Task item: If a line below falls between the line with "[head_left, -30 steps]" and the line with "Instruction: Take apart", or is one of those two, output it exactly; output nothing else and no pictures.

Stored data Block Start

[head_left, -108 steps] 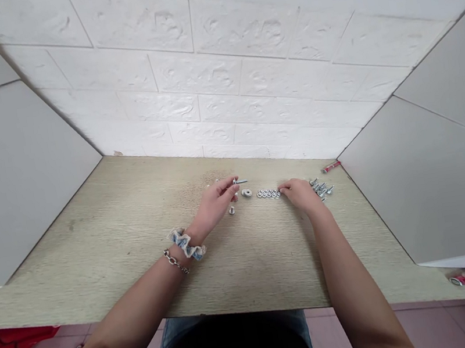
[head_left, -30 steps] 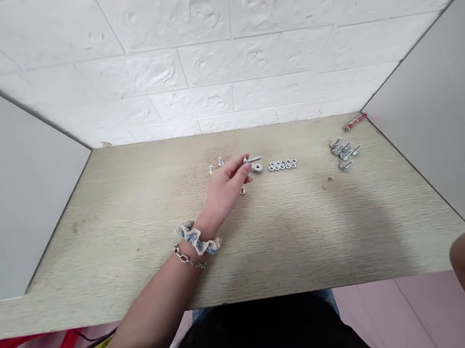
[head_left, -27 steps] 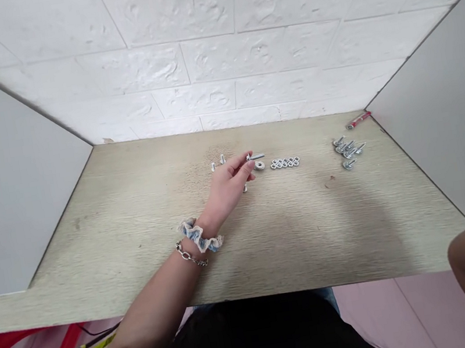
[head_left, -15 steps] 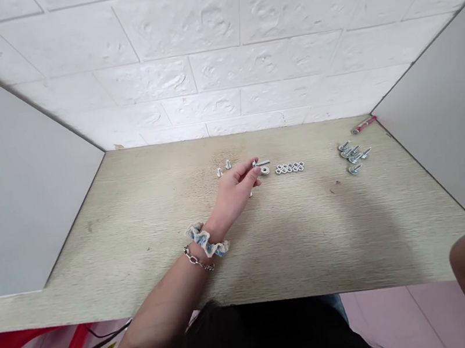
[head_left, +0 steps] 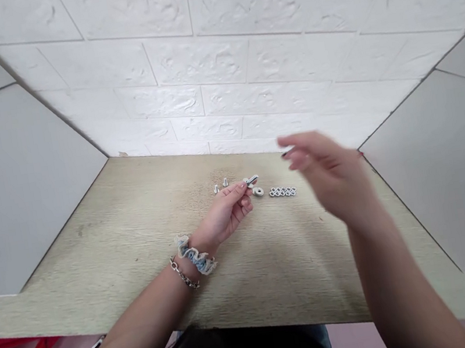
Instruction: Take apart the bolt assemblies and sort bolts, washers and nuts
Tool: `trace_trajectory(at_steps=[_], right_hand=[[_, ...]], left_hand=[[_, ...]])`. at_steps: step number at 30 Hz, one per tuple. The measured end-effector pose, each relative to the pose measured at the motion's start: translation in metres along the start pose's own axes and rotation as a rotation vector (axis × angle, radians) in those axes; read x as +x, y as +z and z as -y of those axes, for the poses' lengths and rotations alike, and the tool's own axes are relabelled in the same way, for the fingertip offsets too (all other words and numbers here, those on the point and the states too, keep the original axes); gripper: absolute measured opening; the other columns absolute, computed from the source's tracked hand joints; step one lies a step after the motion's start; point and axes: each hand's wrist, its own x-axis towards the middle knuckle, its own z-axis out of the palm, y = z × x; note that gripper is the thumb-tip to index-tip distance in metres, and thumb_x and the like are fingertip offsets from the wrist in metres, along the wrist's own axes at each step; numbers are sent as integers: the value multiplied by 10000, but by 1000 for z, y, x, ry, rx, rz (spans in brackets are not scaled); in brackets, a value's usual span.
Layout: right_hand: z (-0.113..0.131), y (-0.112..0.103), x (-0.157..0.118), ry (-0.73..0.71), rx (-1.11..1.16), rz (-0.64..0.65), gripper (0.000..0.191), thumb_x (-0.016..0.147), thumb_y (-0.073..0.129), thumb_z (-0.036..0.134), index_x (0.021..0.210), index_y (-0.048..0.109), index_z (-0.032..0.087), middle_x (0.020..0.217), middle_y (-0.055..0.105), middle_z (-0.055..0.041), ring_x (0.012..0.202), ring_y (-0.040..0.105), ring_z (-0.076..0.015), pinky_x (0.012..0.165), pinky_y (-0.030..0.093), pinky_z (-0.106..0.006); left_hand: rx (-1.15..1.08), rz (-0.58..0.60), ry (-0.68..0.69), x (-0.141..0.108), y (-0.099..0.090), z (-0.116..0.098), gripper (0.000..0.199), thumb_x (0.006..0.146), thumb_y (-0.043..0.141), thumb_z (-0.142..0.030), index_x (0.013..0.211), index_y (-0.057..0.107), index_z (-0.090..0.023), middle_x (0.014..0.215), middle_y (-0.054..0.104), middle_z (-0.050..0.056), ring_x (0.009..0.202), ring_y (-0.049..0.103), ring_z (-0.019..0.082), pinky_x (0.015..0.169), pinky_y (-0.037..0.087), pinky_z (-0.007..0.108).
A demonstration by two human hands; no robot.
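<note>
The left hand [head_left: 225, 215] lies half curled, its fingertips [head_left: 243, 184] touching a silver steel bolt [head_left: 252, 180], though a firm grip can't be confirmed. The raised right hand [head_left: 325, 174], blurred, is loosely open, with nothing visible in it. A steel washer [head_left: 258, 192] and a row of hex nuts [head_left: 282, 192] lie just beside the bolt, mid-bench on the pale wood-grain bench [head_left: 98, 272], below a white brick-textured wall [head_left: 197, 62].

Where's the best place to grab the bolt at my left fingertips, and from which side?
Take the bolt by its bare shank, coming from the right and above. The shank points out to the right, clear of your left hand at the other end. Stay above it, since the washer lies just below. I can't tell whether your fingers already hold it.
</note>
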Motion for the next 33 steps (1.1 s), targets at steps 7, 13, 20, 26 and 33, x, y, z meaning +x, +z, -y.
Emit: trace_trajectory(at_steps=[7, 13, 20, 26, 33], right_hand=[[-33, 39, -4, 146, 67, 232, 245, 798, 544, 323, 980, 675, 224, 855, 648, -28, 771, 584, -126, 705, 455, -247], [-41, 39, -9, 302, 152, 265, 259, 753, 577, 357, 938, 691, 214, 812, 659, -18, 729, 588, -128, 692, 446, -248], [-41, 41, -11, 261, 115, 257, 213, 753, 581, 330, 894, 701, 226, 858, 674, -24, 803, 603, -139, 721, 446, -240], [-43, 49, -14, 227, 106, 252, 232, 725, 610, 317, 918, 686, 213, 857, 662, -37, 735, 581, -136, 663, 446, -255], [-44, 46, -13, 361, 271, 380, 345, 696, 621, 381, 969, 621, 171, 708, 578, -7, 576, 473, -93, 530, 379, -225]], left_hand=[[-15, 16, -65, 0, 0, 3, 145, 743, 653, -243, 759, 614, -103, 665, 505, -20, 512, 402, 4, 521, 386, 134], [30, 49, -108, 2, -3, 5, 190, 692, 701, -266, 701, 609, -100, 643, 503, -28, 490, 398, -3, 500, 367, 133], [125, 42, -103, 2, -4, 4, 219, 680, 708, -301, 702, 616, -103, 638, 516, -26, 483, 404, 5, 488, 353, 144], [231, 19, -107, 3, -4, 3, 279, 675, 701, -363, 671, 605, -102, 526, 460, -36, 474, 399, 28, 468, 320, 149], [319, 55, -100, 3, -3, 0, 308, 661, 704, -390, 630, 599, -101, 542, 472, -26, 497, 382, 31, 487, 307, 152]])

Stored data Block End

Solution to this task:
[head_left, -30 steps] 
[head_left, -27 steps] 
[head_left, -15 steps] 
[head_left, +0 steps] 
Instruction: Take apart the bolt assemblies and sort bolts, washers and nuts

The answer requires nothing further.